#### [WHAT THE TASK ASKS]
Lines holding the word "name" in the material below: count them and write the number alone.

#### [PROVIDED RECORDS]
-------------------------

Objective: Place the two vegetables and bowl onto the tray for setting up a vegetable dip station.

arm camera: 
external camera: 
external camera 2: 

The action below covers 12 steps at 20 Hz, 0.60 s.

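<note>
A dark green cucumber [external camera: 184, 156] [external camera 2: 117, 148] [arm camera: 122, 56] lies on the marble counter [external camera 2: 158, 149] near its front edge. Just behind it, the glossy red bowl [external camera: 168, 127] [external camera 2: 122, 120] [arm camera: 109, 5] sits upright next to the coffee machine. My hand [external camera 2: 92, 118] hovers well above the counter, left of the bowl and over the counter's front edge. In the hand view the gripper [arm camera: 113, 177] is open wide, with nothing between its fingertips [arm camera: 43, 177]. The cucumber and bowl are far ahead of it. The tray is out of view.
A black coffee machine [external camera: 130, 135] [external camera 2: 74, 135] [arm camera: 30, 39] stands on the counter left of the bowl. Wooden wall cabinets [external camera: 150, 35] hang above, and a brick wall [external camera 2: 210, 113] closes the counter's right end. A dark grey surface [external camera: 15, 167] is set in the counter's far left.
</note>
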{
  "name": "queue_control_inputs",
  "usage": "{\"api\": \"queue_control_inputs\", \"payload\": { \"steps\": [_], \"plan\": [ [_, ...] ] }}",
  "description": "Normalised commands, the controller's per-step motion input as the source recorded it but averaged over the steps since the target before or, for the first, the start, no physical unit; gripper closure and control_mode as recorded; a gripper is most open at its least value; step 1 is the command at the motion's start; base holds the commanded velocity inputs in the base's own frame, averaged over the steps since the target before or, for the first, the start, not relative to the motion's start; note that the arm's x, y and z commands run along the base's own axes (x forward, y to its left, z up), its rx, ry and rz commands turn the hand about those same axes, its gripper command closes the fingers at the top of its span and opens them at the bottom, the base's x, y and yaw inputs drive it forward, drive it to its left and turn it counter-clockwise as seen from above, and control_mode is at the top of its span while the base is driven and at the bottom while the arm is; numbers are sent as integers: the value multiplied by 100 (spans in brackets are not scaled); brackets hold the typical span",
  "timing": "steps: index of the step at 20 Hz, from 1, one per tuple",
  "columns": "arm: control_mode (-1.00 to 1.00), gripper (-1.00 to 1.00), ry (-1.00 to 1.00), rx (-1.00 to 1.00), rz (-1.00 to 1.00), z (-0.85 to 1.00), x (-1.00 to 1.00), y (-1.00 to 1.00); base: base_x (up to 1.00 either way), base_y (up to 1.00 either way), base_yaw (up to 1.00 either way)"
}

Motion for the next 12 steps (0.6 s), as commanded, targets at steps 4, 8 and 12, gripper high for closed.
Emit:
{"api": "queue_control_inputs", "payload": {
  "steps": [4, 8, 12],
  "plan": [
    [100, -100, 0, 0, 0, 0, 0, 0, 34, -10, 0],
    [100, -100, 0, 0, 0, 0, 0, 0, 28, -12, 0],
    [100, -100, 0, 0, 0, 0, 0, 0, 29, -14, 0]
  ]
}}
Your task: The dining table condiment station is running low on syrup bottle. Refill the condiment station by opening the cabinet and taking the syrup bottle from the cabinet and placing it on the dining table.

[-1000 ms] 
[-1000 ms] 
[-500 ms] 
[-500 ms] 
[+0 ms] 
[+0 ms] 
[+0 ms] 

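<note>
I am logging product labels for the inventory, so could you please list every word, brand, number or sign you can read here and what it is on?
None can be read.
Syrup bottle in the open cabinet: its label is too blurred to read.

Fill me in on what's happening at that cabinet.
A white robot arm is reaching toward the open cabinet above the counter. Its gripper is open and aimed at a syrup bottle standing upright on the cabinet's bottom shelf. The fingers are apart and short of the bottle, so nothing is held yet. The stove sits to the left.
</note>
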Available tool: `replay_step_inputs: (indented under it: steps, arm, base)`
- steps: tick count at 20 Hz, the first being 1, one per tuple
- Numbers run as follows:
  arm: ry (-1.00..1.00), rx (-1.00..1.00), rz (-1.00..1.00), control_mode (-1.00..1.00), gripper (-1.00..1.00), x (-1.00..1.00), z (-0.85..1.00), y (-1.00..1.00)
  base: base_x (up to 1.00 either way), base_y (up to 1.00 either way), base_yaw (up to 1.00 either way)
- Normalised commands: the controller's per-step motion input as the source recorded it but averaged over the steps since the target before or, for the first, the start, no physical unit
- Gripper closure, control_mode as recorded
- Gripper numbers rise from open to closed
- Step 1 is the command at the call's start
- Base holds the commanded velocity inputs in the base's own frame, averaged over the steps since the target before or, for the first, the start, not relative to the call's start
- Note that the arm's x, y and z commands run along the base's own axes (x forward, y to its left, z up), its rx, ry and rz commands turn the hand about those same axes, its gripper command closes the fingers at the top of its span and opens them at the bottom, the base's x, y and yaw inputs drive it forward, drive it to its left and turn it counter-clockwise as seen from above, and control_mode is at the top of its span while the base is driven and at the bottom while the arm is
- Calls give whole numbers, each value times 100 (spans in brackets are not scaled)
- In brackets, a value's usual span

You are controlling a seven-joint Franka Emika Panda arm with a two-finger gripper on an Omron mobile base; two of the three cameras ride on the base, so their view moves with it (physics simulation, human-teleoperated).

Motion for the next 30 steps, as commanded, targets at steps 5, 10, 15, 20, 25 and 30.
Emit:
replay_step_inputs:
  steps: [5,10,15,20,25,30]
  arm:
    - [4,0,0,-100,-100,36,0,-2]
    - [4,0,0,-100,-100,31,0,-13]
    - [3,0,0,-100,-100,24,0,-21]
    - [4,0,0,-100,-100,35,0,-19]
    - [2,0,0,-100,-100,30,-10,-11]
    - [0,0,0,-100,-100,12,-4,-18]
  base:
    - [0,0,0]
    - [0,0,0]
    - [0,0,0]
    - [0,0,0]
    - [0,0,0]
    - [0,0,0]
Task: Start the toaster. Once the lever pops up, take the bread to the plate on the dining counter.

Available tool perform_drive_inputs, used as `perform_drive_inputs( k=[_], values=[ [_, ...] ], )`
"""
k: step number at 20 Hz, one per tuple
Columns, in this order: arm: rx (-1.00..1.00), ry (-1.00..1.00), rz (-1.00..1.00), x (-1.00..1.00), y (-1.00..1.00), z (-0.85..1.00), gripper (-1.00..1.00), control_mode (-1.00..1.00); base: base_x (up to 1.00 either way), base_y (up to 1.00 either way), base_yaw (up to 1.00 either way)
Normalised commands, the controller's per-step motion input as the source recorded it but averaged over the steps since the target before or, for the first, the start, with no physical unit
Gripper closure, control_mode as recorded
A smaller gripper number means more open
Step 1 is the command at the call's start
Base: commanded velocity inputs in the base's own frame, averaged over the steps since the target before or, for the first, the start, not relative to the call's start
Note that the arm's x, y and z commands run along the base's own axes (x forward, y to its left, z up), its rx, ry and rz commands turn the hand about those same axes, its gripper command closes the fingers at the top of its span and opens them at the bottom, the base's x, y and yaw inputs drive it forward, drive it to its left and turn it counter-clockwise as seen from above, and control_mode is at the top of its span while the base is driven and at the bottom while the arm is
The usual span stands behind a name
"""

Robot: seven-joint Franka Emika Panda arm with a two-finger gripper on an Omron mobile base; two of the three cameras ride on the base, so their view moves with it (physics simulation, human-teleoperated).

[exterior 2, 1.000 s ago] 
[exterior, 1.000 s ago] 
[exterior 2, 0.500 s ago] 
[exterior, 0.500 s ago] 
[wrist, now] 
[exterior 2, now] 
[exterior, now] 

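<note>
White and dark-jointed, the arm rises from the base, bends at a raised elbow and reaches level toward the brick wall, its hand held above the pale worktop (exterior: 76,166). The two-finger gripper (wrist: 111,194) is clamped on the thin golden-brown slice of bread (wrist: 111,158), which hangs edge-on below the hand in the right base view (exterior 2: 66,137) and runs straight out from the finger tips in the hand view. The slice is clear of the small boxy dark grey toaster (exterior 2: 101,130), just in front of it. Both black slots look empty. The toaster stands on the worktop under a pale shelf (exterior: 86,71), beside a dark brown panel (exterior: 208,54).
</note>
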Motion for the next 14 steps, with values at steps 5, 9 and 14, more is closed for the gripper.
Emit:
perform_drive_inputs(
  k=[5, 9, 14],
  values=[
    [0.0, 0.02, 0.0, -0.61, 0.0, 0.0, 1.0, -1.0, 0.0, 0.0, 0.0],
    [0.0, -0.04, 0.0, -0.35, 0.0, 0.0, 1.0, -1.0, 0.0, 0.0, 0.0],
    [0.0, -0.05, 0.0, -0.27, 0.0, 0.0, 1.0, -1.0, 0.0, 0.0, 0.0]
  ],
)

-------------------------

#### [EXPECTED OUTPUT]
2